Source: Commons.wikimedia.org

Yang Caifang

Writing in the front

In the development of cloud music live broadcast, there is often a need for animation playback. The application scenario of each need is different, and most of the animations with small volume adopt APNG format.

If the animation is displayed separately, you can use to directly display the APNG animation, but there are compatibility bugs. For example, some browsers do not support APNG playback, and some Android models fail to play the animation repeatedly.
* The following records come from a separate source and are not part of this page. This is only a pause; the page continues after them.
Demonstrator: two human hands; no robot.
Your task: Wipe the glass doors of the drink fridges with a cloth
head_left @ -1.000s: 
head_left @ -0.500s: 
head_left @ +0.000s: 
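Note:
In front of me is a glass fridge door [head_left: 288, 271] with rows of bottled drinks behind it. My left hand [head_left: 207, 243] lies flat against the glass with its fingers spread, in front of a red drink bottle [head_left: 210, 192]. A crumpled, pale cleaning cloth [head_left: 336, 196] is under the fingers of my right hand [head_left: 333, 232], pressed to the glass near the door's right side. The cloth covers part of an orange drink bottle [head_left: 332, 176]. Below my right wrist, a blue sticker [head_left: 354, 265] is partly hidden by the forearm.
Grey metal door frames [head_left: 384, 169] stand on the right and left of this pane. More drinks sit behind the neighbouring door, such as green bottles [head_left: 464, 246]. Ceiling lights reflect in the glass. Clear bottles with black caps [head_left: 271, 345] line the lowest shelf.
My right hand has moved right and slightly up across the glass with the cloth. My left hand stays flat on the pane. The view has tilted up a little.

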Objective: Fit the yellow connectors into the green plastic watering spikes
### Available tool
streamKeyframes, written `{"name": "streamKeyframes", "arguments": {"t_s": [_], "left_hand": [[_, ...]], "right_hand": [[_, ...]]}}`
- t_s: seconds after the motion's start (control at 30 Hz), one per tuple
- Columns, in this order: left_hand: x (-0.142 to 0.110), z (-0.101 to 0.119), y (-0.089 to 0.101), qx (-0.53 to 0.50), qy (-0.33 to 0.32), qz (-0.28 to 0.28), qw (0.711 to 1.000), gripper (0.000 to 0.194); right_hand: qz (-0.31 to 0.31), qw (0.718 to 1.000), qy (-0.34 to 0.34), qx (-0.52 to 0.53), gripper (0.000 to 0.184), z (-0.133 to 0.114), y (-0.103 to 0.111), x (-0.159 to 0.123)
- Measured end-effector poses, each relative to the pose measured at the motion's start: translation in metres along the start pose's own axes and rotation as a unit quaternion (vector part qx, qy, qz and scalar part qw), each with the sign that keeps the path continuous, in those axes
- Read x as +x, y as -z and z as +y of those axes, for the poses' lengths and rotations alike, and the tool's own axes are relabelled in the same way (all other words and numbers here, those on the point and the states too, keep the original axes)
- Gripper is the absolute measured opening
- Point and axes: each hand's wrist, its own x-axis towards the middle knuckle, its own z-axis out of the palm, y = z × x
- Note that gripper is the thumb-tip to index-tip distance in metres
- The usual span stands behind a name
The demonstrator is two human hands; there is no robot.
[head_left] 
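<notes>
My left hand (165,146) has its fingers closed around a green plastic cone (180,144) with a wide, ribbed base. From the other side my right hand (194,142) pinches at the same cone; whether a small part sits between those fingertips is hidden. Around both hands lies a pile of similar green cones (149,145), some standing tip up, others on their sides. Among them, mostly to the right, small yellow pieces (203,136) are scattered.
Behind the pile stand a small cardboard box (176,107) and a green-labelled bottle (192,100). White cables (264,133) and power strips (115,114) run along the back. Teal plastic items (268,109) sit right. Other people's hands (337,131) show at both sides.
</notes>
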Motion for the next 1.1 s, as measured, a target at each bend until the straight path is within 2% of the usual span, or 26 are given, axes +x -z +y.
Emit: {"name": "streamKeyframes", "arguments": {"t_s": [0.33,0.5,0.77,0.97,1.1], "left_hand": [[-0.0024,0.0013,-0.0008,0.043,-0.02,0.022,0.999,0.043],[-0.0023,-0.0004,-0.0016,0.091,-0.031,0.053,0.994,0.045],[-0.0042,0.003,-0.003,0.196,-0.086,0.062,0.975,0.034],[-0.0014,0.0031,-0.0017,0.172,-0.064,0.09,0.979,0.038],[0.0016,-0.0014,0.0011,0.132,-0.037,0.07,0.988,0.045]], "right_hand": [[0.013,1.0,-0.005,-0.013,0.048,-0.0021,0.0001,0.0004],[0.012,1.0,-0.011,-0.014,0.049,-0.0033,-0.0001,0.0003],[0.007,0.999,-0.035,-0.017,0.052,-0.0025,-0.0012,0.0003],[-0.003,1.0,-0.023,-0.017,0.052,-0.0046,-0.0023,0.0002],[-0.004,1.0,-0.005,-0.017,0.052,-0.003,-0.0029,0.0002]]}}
If you need to combine THE APNG Animation with other DOM elements to display the Animation with CSS3 Animation, the APNG needs to be preloaded and controlled. Preloading prevents APNG parsing from taking time and thus causing the two to be out of sync. Controlled operations enable users to perform operations at time nodes such as APNG resolution success or playback end.

Apng-canvas can help us solve these problems. Apng-canvas Uses Canvas to draw APNG animation, which can be compatible with more browsers, smooth the differences between different browsers, and facilitate the control of APNG playback. The implementation principle of APNG and APNg-Canvas library and the implementation method of WebGL rendering added on the basis of APNG-Canvas will be introduced in detail below.

Introduction of APNG

APNG (Animated Portable Network Graphics, Animated PNG) is a bitmap animation format based on the PNG format extension, added support for Animated images, With support for 24-bit true-color images and 8-bit Alpha transparency, animations are of better quality. APNG remains backward compatible with traditional PNG, displaying the default image when the decoder does not support APNG playback.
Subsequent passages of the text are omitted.